Thu, 10 Jan 2019 00:00:00 +0000

the every computer performance book by Bob Wescott

i’ve revisited that one due to work-requirements and i needed to refresh my knowledge on that topic a bit.

i consider this one of the best (because technology-agnostic) books about performance engineering i’ve read so far. bob does an amazing job of conveying the core knowledge that helps developers in their quest for performant applications.

Deep Work: Rules for Focused Success in a Distracted World by Cal Newport

this one was a pretty surprising hit for me.

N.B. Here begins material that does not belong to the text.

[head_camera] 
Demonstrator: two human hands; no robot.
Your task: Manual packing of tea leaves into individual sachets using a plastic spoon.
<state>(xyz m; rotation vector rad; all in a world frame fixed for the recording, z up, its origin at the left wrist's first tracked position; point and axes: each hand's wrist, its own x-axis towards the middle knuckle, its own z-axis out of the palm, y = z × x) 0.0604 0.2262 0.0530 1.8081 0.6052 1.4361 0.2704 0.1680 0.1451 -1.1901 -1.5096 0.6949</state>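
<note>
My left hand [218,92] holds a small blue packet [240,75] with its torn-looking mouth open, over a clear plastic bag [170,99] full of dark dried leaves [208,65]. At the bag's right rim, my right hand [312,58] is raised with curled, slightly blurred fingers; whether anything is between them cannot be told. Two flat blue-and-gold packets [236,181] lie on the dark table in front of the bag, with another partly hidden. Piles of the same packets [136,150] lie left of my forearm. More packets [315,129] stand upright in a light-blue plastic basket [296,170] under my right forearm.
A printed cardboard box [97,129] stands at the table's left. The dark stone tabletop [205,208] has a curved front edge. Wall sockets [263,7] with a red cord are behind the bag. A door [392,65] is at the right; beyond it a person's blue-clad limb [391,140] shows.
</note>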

Cal describes how he and other accomplished people manage to handle their work and advance their knowledge - without missing out on family or social life. for me, the simple things like quitting social media, scheduling your days and actually clocking out when the work is done seem to work pretty well. in addition to that, the book was easy to read, had a straight narration and didn’t take any detours. all in all: thumbs up - read this if you want to improve your life-work balance.

Turn the Ship Around by L. David Marquet

this has been some kind of a disappointment. neither because of the narration nor because of anything i disagree with - it’s just that the whole concept of leader-leader (instead of leader-follower) approach to leadership is totally obvious to someone who works and believes in the agile methodologies. it actually annoys me, if someone doesn’t think about what they are doing and just wait to get orders. or the other way round. only ordering what to do instead of focussing on how to achieve the best possible result. if this seems weird to you, go and read that book. if the navy can profit from that approach, i’m sure your organization can as well.

Scrum: The Art of Doing Twice the Work in Half the Time by Jeff Sutherland

Jeff Sutherland, co-creator of scrum, tells some stories of ridiculous improvements in team performances that he witnessed and supports these stories with the underlying concepts in scrum. nice read, interesting stories and a great opportunity to re-visit the concept and theory behind one of the most successful agile methodologies.

new years resolution for 2019

Fri, 04 Jan 2019 00:00:00 +0000

no review of 2018 - i rather look forward to 2019. what i’ve planned for 2019:

get the CEH
get fluent enough in golang to write (relatively) simple cli programs
- file system operations
- network ops
- data manipulation
practice more photography. grab the camera kinda regularly and shoot
lose a few pounds, get used to working out (again)
finish my tattoo

that’s it. nothing too much and nothing too fancy. wish me luck.